#  Other Applications & Softwares  > Access Tables & Databases >  >  using access for contacts and call log

## mania112

I'm just starting to find uses for Access for the first time, so my knowledge is very limited.

I have found the official MS template called 'Contact Management Database' which i think i can use for

a) adding all contacts (not only clients but colleagues and assoicates too)
b) creating a telephone call log (mostly for clients) and incorporationg a chase date to follow up after a call.

my idea would be to add call log details into the 'notes'. the question is: is that the best place to put them, and how do i show these notes easily in the contact list view.

my next question is the best way to incorporate chase dates... a date which is when the user should follow up a call (if there's a way to turn the date red or something when the chase date isnt met, that would be great)

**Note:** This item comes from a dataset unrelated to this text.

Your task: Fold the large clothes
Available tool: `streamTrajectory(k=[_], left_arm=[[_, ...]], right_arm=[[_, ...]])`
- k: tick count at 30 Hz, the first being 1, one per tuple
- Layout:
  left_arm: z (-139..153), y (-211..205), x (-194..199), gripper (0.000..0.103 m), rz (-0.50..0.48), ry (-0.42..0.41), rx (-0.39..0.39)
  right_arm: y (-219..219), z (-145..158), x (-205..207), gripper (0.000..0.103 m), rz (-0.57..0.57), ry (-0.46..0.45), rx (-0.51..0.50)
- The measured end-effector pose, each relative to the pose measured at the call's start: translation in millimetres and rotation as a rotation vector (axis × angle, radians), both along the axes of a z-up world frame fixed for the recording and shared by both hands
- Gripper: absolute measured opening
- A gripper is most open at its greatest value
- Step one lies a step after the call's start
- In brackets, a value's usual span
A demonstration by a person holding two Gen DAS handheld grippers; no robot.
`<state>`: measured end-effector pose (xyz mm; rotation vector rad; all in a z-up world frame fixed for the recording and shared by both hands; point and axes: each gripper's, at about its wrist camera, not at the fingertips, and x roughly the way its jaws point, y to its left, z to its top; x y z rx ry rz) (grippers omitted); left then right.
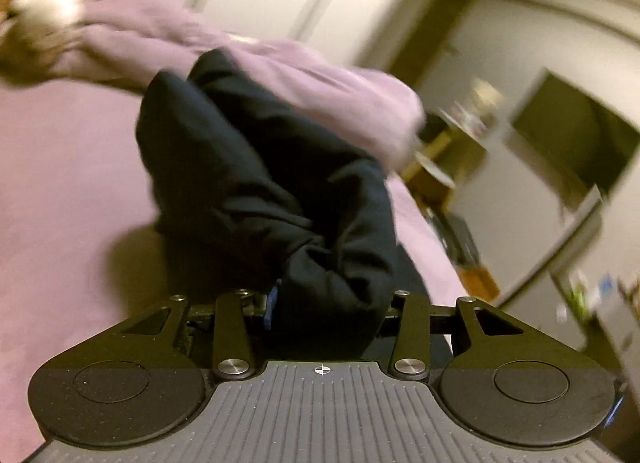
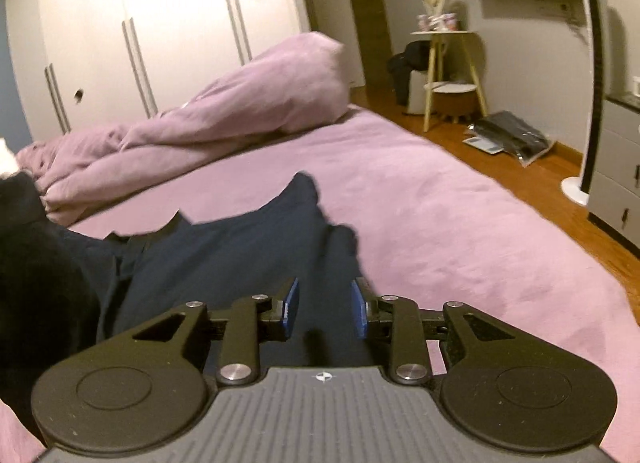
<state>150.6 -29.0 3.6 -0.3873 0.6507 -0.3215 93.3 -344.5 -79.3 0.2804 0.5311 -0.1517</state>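
Note:
A dark navy garment [image 1: 260,167] lies bunched on the pink bed [image 1: 60,183]. In the left wrist view the cloth hangs thickly between the fingers of my left gripper [image 1: 328,303] and hides most of them; the gripper is shut on it and lifts it off the bed. In the right wrist view the same garment [image 2: 224,247] spreads from the left across the bed [image 2: 440,223]. My right gripper [image 2: 325,307] has its blue pads [image 2: 291,305] partly apart with a fold of the dark cloth between them.
A crumpled pink duvet [image 2: 200,119] is heaped at the far side of the bed, in front of white wardrobe doors [image 2: 140,23]. To the right are a wooden floor, a small wooden stand [image 2: 448,75], a bag on the floor [image 2: 512,137], and grey drawers [image 2: 618,171].

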Motion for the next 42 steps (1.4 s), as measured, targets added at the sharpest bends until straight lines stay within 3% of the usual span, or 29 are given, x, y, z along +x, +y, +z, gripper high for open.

this is the template i've found -

http://office.microsoft.com/en-us/te...CT101428241033

if you think there is a more suitable template, please let me know.

thanks for any help!

----------


## split_atom18

I am assuming you are using access 2002, however in the event you are not and are using 2007.

http://office.microsoft.com/en-us/te...1033&av=ZAC000

Here is a call tracker, you could easily incorporate the 2 together. With a little bit of "Beefing" up on access you could make a simple yet feature filled tracker.

Hope this helps,

Dan

P.S. Ask if you have questions.

----------